Constance, incapaz de hacer entrar en razón a la niña, le dio la vuelta y le soltó una sonora bofetada. La fuerte impresión detuvo la furia de la niña y, aunque ésta continuó llorando tras un segundo golpe, su respiración se tranquilizó. La pequeña rodeó con sus brazos a su atacante, y apretó su empapada cara contra la cálida piel del palpitante cuello de su madre.

—¿Le pegas?

—Si hace falta, sí. Hay que hacer que se recupere, no permitir que pierda el control. Hay que expulsar al diablo. —Y con un deje de rebeldía añadió—: Seguro que tú lo desapruebas.

—No, no, en absoluto. Como te parezca conveniente.

Joseph observó la evidente preferencia de la niña por la compañía de su madre, incluso después de que ésta la hubiera pegado. Él había visto una paradoja similar miles de veces en el laboratorio, pero verlo en los humanos, en las dos hembras más estrechamente vinculadas a él, le sorprendía, a pesar de sí mismo, a pesar del agradable shock que sentía siempre que la Naturaleza revelaba sus pautas secretas. No podía, ni siquiera haciendo un esfuerzo, imaginarse a él mismo pegando a la niña, no podía concebir las circunstancias, la rabia, la pasión o el odio que lo hiciera necesario. Ni siquiera el amor justificaría semejante acción.

¿Había sentido alguna vez un deseo tan intenso que su frustración hubiera hecho añicos toda su personalidad? Casi había perdido a su esposa, arrancándola de la muerte sólo para verla alejarse a fin de cumplir con su papel de madre y él tenía ahora únicamente un interés económico para ella. Su mujer no hacía el menor esfuerzo por agradarle, se mostraba indiferente a sus idas y venidas. Era sorda a sus palabras, ciega a sus atenciones, insensible a sus caricias. Si alguien se merecía el derecho a revolcarse por los suelos y gemir histéricamente, era él.

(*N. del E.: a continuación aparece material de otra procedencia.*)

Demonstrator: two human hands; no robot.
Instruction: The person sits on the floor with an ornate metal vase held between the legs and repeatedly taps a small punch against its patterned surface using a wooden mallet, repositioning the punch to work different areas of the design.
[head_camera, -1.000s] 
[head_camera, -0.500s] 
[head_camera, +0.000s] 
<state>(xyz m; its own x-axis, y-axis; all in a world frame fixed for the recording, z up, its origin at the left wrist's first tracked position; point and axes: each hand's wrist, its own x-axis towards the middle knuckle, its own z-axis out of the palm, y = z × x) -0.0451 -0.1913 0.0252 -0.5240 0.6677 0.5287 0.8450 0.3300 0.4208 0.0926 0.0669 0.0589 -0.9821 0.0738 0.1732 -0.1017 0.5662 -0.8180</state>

Siempre nerviosa, propensa a la melancolía (algo completamente comprensible, teniendo en cuenta los hijos perdidos y su salud), Constance ahora mostraba signos de algo más serio: miedos en la noche, insomnios, espeluznantes temores por la seguridad de la niña. Joseph la encontraba dormida a extrañas horas y despierta a extrañas horas. Dormía en el salón, o al lado de la niña, aduciendo absurdas y disparatadas razones para alejarse de su marido. Se retraía entre sus brazos (por más suavemente que él lo intentara o la abrazara), dando excusas plausibles o imaginarias. Y hoy tenía la prueba de sus mentiras: el libro de las láminas y la destrucción o robo del regalo que él le había hecho a la niña, la niña que durante años Constance había insistido en que era su regalo a él.

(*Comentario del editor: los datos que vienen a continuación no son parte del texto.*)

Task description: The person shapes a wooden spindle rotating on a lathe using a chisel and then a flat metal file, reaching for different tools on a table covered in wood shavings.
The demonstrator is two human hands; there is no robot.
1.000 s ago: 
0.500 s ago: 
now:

Aquella noche se sentaron ante el fuego. Él la observaba en silencio. El desnudo antebrazo de la mujer apretado contra el ribete del brazo del sofá. Aquel rígido cordón de terciopelo se grababa en su carne, y cuando ella se movió Joseph observó a la luz del fuego la suave impresión que había dejado allí, un enrojecido valle. Él casi podía sentirlo desde aquella distancia y deseó tocarlo antes de que la sangre volviera a hincharlo, a llenar aquel surco.

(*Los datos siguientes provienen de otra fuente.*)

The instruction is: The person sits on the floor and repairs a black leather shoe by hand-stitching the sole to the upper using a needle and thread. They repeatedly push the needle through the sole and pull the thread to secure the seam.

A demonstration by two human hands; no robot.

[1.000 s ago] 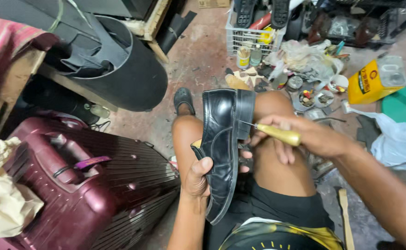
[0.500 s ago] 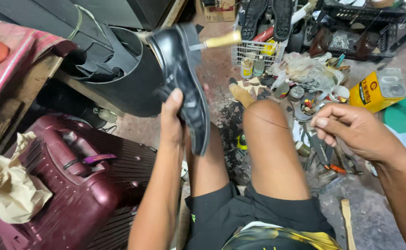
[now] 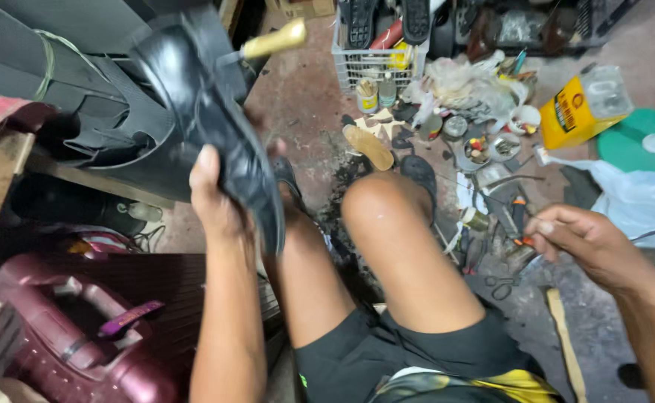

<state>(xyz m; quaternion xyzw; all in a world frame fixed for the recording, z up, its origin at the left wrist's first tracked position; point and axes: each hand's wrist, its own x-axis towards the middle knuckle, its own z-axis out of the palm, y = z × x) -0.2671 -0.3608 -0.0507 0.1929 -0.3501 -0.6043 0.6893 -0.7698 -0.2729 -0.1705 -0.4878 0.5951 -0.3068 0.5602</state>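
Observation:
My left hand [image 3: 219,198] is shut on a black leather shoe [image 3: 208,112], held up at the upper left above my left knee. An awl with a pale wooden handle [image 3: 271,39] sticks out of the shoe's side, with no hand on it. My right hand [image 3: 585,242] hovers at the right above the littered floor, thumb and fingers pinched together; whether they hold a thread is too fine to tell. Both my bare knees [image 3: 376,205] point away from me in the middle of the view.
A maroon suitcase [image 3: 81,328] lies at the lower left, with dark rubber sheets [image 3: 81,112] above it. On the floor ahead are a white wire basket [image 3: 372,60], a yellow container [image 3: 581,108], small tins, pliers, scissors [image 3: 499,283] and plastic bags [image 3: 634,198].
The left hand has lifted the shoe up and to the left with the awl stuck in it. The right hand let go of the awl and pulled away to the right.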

En vez de eso, como si ella pudiera percibir su intención de tocarla, inmediatamente lo provocó con una charla absurda, hablando de los soldados ingleses (en otras palabras, de él) como si fueran unos demonios, comparándolos con unos asesinos negros. Él se separó de ella con un sentimiento de frustración, pero, minutos más tarde, ella corrió a su lado, asustada por las sombras. Él la calmó como solía. «Amor mío», dijo tiernamente y la besó en el cuello, pero, tras haber corrido hacia él, ahora ella trataba desesperadamente de apartarse, le pidió que no la esperara, pues él necesitaba dormir, y ella tenía que ir a ver a la niña. «Naturalmente.» Transcurrió mucho rato antes de que ella regresara, o, más exactamente, antes de que él se durmiera solo otra vez, imaginando que ella podría aún acudir a su lado, en vez de huir de él, primero un piso, luego al otro, protegiéndose con la niña, protegiendo a la niña con su cuerpo.